We encourage the use of online enhancements to our articles - have a look at the Methods YouTube channel for examples of previously published videos, tutorials and presentations, and also visit the BES journals Soundcloud channel for examples of our podcasts.

3.12 Highlighting your work

Once your paper is accepted, there are lots of ways to announce that is out there. If you have a Twitter, Facebook or Google+ account, you could let your followers and friends know when your article is online, by updating your status or sending them a message. If you do, remember to mention Methods in Ecology and Evolution (on Facebook) and @MethodsEcolEvol (on Twitter) so that we can report it to our followers as well. And if you mention your article in a blog then remember to add the link to it on Wiley Online Library.

Please let us know immediately if your institution is planning a press release for your work, as our Accepted Articles are published online in as little as ~2 working days, therefore we will need to delay publication. We may also be able to help with the publicity.

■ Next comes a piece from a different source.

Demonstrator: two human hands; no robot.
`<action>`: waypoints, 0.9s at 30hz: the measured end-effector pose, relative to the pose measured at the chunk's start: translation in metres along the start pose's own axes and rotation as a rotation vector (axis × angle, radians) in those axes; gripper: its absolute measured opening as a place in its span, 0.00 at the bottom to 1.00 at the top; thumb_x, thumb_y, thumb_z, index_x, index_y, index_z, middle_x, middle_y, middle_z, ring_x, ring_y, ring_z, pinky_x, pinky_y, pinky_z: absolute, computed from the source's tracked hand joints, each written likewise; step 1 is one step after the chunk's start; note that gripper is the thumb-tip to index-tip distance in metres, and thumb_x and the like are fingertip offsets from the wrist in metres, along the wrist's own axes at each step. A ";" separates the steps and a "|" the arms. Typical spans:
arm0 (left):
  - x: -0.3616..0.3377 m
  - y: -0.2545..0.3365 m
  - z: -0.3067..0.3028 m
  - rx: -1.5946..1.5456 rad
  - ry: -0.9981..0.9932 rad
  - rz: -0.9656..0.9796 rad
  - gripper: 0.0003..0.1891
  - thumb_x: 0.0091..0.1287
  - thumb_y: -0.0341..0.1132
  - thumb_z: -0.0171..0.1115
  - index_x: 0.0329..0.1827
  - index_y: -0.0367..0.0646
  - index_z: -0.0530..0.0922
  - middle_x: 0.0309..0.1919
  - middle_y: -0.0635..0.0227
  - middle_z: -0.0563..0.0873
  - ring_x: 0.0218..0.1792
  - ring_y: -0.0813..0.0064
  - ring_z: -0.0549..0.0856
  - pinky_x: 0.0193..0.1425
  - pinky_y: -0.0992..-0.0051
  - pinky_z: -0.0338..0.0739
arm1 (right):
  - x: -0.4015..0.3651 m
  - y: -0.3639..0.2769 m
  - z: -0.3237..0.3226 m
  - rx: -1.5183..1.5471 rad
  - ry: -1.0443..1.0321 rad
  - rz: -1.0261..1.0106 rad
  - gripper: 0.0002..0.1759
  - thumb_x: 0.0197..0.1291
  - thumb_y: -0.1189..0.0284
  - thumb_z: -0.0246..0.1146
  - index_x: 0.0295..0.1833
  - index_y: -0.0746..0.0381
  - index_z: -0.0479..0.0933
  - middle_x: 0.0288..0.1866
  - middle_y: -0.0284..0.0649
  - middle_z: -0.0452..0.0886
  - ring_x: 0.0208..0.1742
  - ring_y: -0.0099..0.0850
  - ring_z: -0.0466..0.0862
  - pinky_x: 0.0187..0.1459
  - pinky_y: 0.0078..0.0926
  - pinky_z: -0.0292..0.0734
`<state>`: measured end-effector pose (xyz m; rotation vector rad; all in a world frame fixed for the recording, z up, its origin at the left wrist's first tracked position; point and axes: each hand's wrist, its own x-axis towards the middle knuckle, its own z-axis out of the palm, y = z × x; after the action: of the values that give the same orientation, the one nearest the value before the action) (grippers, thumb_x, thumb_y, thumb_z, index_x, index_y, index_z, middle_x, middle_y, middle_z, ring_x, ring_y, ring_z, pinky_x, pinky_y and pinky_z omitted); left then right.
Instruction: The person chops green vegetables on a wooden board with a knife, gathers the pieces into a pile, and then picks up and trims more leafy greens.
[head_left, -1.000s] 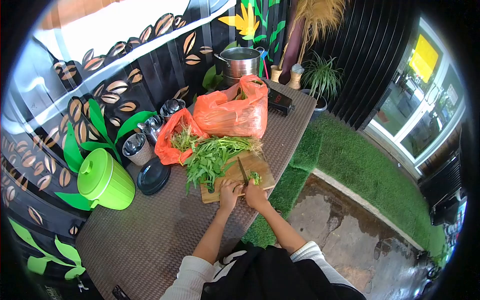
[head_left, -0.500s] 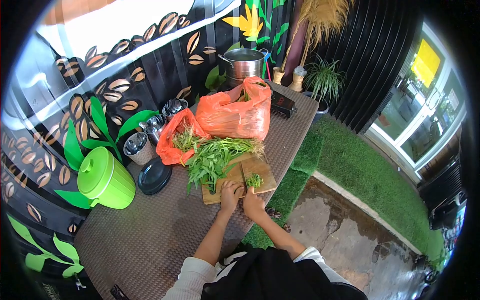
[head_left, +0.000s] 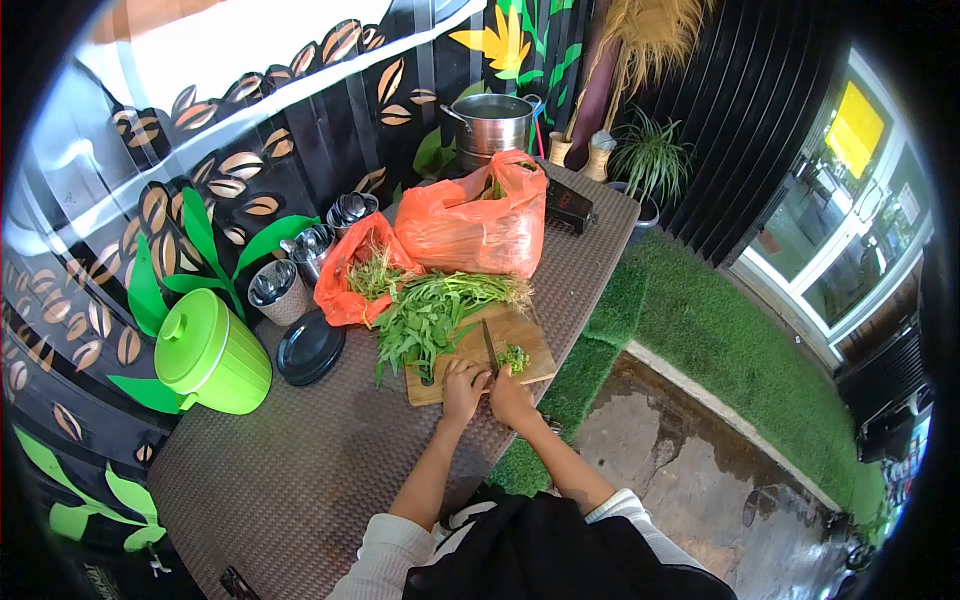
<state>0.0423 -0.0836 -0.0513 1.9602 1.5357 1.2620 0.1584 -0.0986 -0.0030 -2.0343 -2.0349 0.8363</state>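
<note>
My right hand [head_left: 511, 398] is closed round the handle of a knife [head_left: 489, 343], whose blade lies across the wooden cutting board [head_left: 425, 391] and points away from me. A small pile of chopped greens [head_left: 515, 358] sits just right of the blade. Left of the knife, my left hand [head_left: 462, 388] rests low on the board with its fingers curled together. Whatever is under those fingers is hidden. A large bunch of leafy greens [head_left: 420, 325] covers the board's far left part, with its roots toward the right.
Behind the greens stand a small orange bag [head_left: 338, 297] and a bigger orange bag [head_left: 468, 233]. A black lid-like dish [head_left: 310, 350], cutlery holders [head_left: 285, 300] and a green lidded bucket [head_left: 212, 352] are to the left. A steel pot [head_left: 493, 127] stands at the back of the woven-textured table [head_left: 340, 460].
The knife's blade has tilted a little and shifted slightly, with my right hand moving with it. My left hand stays almost in place; the view has moved slightly.
</note>
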 end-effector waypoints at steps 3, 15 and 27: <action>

A useful way to spread the word to other researchers is using mailing lists. You can email mailing lists briefly outlining what is special/novel/worthy of your work and linking to the online abstract or just adding the work title and DOI. A word of caution, mailing lists should only be used if the information is relevant to members or you risk receiving unfriendly replies. For example, you should only email R lists if your work is relevant to R users.
Examples of mailing lists:

Another way to highlight your work, specifically aimed at R users, is to set up or contribute to building an R Wiki. Those are Wikis (open collaborative websites) where authors can add their own content. For example, on the R-phylo wiki there are lists of phylogenetics packages, tutorials, wish lists and useful links.